Coronavirus spread hits American companies, stock market

The Dow Jones industrial average plunged nearly 1,200 points or 4.4 per cent on Thursday, its biggest one-day fall in history. PHOTO: AFP

WASHINGTON - The United States economy braced for what could be the weakest global growth since the financial crisis, as the stock market continued to take a beating on Thursday (Feb 27) and companies warned that disrupted supply chains and dampened consumer demand could squeeze profits.

The Bank of America cut its forecast for global economic growth to 2.8 per cent this year, the weakest since the 2009 financial crisis, and said that the US would expand the least in four years.

Extended disruptions in China will hurt global supply chains and Asia will face headwinds of weak tourist flows, factors contributing to weaker global growth, said Bank of America senior global economist Aditya Bhave in a note to clients.

"The weakness in the global economy left little buffer against a major shock. Unfortunately the Covid-19 outbreak is turning out to be that shock," wrote Mr Bhave.

The Dow Jones industrial average plunged nearly 1,200 points or 4.4 per cent on Thursday, its biggest one-day fall in history.

The S&P 500 also closed 4.4 per cent lower, while the Nasdaq composite fell 4.6 per cent, capping a 10-day drop that was its steepest since 2011.

The market bloodbath came a day after former Federal Reserve chair Janet Yellen said the spread of the coronavirus could drive the US toward a recession, depending on how it affected Europe.

"We could see a significant impact on Europe, which has been weak to start with, and it's just conceivable that it could throw the United States into a recession," Ms Yellen said on Wednesday at an event in Michigan held by the Brookings Institution.

"If it doesn't hit in a substantial way in the United States, that's less likely. We had a pretty solid outlook before this happened, and there is some risk, but basically I think the US outlook looks pretty good," she added.

Meanwhile, the disruptions in global supply chains caused by workers in China continuing to stay home have rippled outwards.
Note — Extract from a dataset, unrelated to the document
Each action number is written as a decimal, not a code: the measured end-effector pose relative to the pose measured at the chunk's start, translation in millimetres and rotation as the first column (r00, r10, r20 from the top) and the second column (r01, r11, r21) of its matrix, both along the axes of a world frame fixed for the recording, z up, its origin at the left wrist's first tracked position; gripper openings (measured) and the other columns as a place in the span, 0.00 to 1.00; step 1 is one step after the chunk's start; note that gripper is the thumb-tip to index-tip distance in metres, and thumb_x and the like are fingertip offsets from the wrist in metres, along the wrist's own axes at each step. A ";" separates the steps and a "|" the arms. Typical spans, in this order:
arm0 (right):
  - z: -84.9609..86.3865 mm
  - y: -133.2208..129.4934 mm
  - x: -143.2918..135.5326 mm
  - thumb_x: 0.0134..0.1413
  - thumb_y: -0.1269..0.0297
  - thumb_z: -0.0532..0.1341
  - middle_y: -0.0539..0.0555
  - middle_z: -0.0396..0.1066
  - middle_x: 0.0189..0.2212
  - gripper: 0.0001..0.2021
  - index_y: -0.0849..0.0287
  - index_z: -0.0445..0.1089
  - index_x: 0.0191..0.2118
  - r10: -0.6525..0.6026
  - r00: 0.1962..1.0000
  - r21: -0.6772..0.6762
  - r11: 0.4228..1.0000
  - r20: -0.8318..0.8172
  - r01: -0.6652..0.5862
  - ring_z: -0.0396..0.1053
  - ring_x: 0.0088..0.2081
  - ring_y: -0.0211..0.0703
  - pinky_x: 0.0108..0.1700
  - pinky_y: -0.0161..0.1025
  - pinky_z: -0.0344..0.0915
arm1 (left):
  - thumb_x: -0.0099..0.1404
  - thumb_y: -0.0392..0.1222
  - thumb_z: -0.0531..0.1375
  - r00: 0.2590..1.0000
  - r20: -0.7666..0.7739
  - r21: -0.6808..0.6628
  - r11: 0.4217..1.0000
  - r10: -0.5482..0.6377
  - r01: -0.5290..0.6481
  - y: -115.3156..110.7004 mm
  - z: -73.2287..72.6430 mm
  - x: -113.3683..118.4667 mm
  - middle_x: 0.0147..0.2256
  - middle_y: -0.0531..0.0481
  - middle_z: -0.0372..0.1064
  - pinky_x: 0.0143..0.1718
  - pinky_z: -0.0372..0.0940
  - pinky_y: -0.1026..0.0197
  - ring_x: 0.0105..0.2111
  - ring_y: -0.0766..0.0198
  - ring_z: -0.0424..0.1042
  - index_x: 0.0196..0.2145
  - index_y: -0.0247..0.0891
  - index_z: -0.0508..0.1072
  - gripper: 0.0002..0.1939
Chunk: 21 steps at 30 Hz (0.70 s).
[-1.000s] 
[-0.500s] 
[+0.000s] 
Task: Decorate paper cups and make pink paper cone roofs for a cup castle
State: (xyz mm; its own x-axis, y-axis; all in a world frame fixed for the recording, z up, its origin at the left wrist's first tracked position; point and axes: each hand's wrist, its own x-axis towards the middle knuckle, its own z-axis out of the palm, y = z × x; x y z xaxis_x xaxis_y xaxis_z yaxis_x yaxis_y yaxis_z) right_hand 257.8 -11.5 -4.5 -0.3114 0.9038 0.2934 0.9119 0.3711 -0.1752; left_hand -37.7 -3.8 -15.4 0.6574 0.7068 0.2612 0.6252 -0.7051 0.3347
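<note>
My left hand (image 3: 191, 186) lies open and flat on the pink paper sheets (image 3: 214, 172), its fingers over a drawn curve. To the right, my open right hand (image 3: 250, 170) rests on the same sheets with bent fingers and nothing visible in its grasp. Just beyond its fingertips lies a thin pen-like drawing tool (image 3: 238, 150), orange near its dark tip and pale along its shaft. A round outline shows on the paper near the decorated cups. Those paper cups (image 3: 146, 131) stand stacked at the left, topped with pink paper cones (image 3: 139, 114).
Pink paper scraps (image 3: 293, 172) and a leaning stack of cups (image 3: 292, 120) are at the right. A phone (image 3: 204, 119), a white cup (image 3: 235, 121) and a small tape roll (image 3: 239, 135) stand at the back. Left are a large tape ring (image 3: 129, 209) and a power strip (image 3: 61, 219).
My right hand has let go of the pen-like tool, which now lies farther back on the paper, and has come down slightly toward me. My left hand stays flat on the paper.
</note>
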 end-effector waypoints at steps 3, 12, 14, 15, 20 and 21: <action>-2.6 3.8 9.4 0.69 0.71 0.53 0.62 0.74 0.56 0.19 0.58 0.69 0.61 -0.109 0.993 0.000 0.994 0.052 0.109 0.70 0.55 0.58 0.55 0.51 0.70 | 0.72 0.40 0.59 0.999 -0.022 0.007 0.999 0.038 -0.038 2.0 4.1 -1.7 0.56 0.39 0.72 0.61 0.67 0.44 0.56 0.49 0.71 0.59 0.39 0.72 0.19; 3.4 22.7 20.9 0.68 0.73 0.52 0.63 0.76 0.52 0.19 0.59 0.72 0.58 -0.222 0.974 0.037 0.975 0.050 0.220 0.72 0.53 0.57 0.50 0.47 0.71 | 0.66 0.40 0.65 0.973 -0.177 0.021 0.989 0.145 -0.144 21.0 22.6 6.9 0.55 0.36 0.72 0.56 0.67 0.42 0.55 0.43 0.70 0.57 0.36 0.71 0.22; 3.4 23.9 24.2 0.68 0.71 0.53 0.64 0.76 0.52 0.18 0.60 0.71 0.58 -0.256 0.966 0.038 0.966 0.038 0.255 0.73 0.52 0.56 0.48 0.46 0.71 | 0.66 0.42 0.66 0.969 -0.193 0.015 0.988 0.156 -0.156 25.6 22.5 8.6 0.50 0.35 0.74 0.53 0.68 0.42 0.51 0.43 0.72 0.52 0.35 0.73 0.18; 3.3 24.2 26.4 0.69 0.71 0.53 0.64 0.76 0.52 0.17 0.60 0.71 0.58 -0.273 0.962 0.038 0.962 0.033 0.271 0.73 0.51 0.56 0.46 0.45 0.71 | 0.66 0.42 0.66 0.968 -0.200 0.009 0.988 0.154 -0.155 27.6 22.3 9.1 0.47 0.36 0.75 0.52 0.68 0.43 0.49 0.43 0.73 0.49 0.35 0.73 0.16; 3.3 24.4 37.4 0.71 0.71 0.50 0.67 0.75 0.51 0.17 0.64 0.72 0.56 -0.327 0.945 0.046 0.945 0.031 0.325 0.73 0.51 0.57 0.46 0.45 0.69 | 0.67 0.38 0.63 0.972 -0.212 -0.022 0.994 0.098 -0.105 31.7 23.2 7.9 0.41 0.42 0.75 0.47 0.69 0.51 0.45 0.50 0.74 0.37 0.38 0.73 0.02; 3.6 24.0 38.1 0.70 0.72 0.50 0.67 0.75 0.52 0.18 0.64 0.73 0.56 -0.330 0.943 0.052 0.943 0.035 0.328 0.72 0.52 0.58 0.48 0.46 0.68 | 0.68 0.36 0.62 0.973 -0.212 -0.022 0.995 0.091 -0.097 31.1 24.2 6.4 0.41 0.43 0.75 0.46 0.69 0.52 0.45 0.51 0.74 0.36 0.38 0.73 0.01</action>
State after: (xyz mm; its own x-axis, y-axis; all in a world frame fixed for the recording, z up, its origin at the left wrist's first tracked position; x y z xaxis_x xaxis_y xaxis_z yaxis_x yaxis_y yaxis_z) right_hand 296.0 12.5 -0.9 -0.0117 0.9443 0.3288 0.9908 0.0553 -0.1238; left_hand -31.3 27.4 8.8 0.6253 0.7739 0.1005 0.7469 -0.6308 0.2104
Apple last week warned investors that its second quarter revenue would be lower than expected.

There would also be temporary iPhone supply shortages, it said, because manufacturing sites in China were ramping up more slowly than expected.

A wide range of American companies, especially those operating or manufacturing in China, are also reporting lower earnings as a result of the virus outbreak.

Mastercard on Thursday said that lower cross-border travel could lower its first quarter revenue by 2 to 3 percentage points.

The Walt Disney Company has said that its operating income could dip by US$175 million (S$244.68 million) this quarter if its Shanghai and Hong Kong theme parks stay closed for months.

The US travel industry is also feeling the impact of the spread of coronavirus, given the temporary ban on travellers who have recently been to China - locking out lucrative Chinese tourists and the dollars they spend - and the growing skittishness of other tourists, according to Virginia Tech professor Nancy McGehee.

"Many American travellers are cancelling international travel, not only because of fear of coronavirus, but because of the potential for either getting stuck out of the country or being a burden on the systems of other countries," said the hospitality and tourism management department head.

The average Chinese visitor spent roughly US$6,500 per visit in 2018, according to the US Travel Association.

The coronavirus-caused drop in Chinese visitor spending is estimated to cost the tourism industry up to US$10 billion over the next four years, she noted, citing a report from consulting firm Tourism Economics out last week.

"This is not just a blip on the radar but a pretty deep hit from which it will take a while to recover," she said.